Salvo para alguns leitores brasileiros, o nome de Eros Grau pouco dirá. Um dia, na embaixada francesa em Brasília, fiquei sentado num jantar perto dessa figura imensa, de barba inesquecível, que eu já tinha visto na televisão. Mas nunca tinha encontrado pessoalmente o juíz do Supremo Tribunal Federal, um dos onze que compõem a instituição. Recordo-me de ter-lhe dito que, na madrugada anterior, estivera deliciado a ouvi-lo, num animado debate jurídico em que ele interviera. Citei mesmo uma frase curiosa, que ele pronunciara nessa circunstância. Eros Grau olhou para mim, surpreendido com a inesperada atenção que eu dava à vida do judiciário brasileiro: "Nem minha sogra viu! Você, embaixador, perde tempo com isso?". E deu uma imensa gargalhada. Foi o início de uma primeira longa conversa.
Eros Grau é um distinto jurista e intelectual brasileiro, professor universitário, autor de dezenas de obras, especialmente na área do Direito económico. Tem em Tiradentes uma fantástica biblioteca de mais de 30 mil volumes. Gosta da vida e gosta dela com a Tânia, com a família, com os amigos, alguns criados ao tempo da luta contra a ditadura brasileira, período em que esteve preso. Entusiasma-se por causas, é um furioso defensor da ética na política, o que lhe tem valido, nos últimos anos, remoques de antigos amigos. É uma das pessoas mais divertidas que conheço, culto "à bessa" (como dizem os brasileiros), com limite curto de paciência para os "chatos de galocha" que o mundo às vezes nos coloca à frente.
Desde essa noite de Brasília, passou entre nós uma corrente de simpatia, que viria a ser cimentada por visões comuns da vida. Com os anos, Eros passou de um conhecido a ser um grande amigo meu. Hoje é um amigo íntimo, como tenho muito poucos, daqueles quecse contam pelos dedos de uma mão. Longas noites passámos na charla, acompanhada de álcoois, histórias e gargalhadas, primeiro no Brasil, depois muito em Paris, onde Eros Grau, hoje aposentado do judiciário, mas bem ativo, tem uma residência e também trabalha. Viajámos juntos pela Europa. Comungamos paixões por muitas coisas, somos cúmplices de outras, trocamos alguns segredos.

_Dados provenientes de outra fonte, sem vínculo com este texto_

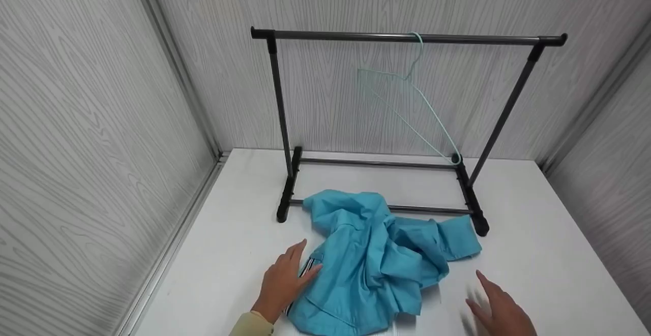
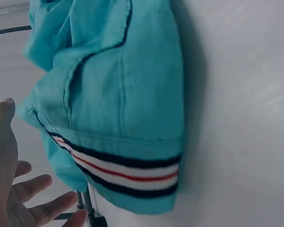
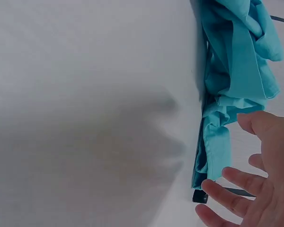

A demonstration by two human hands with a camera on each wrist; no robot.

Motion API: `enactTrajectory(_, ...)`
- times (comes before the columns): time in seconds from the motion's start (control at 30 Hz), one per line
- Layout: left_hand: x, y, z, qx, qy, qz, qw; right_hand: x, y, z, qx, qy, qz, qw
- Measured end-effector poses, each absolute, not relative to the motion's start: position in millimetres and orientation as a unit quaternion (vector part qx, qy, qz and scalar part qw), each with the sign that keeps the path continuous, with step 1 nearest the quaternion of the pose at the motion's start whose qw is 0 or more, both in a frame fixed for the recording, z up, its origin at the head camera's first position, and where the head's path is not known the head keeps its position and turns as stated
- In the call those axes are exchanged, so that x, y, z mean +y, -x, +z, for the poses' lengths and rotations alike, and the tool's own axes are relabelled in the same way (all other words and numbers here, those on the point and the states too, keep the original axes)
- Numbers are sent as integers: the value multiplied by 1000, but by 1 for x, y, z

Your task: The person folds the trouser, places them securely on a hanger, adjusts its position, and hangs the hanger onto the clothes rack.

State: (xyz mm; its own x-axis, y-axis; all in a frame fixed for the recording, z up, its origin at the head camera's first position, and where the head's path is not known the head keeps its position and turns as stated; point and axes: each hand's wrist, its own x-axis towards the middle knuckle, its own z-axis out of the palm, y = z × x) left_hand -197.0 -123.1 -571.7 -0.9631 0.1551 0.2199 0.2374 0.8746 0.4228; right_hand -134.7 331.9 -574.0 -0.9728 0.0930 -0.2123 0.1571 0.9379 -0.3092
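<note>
A turquoise garment [image 1: 366, 260] lies crumpled on the white table, one sleeve-like part [image 1: 460, 239] stretched to the right. A navy, white and red striped band [image 2: 128, 175] runs along its edge in the left wrist view. My left hand [image 1: 285, 280] is at the garment's left side with fingers spread, thumb overlapping the cloth in the head view. To the right of the garment, my right hand [image 1: 501, 310] hovers over the table, casting a shadow, fingers apart and holding nothing. The right wrist view shows this hand [image 3: 260, 175] with its thumb extended.
Behind the garment stands a black clothes rack [image 1: 346, 35], its front bottom bar [image 1: 432, 209] partly covered by the cloth. A pale green hanger [image 1: 432, 110] hangs from the top bar, right of its middle. Grey wood-grain panels [image 1: 91, 122] enclose the white table [image 1: 218, 234] at the back and sides.
</note>
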Motion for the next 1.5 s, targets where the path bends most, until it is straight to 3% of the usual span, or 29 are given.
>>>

Eros escreveu um livro de que já
aqui falei um dia e que faz furor junto dos muitos brasileiros que amam Paris: "Paris - Quartier Saint-Germain-des-Prés". Uma noite de domingo, na brasserie Lipp, uma brasileira aproximou-se da nossa mesa, volume em punho, para lhe pedir um autógrafo. Enquanto o Eros laborava na dedicatória, a senhora voltou-se para mim e perguntou: "Você deve ser o Francisco, não?". É que o Eros começa um dos seus capítulos do livro dizendo que, aos domingos, ele e a Tânia juntavam invariavelmente conosco na Lipp...
Hoje à noite, domingo, nessa mesma Lipp, o Jean-Louis "arrumará" uma mesa para a Tânia e para o Eros, naturalmente do lado direito da sala. Aposto que o Eros começará por pedir o arenque Bismark (que não sai da lista desde dos anos 20), seguir-se-á a "leve" choucroute, para tudo acabar num "mille feuilles au kirsch", a partilhar com a Tânia. Ah! tudo regado com um Chablis. Atravessado o boulevard, o café será servido no "Flore" (na mesa à esquerda da porta que, para si, leitor, terá um inultrapassável "reservée" metálico), com o Francis a ordenar a saída do "médicament", nome com que o Eros crismou para sempre uma "poire william" que o meu fígado já não ousa há décadas.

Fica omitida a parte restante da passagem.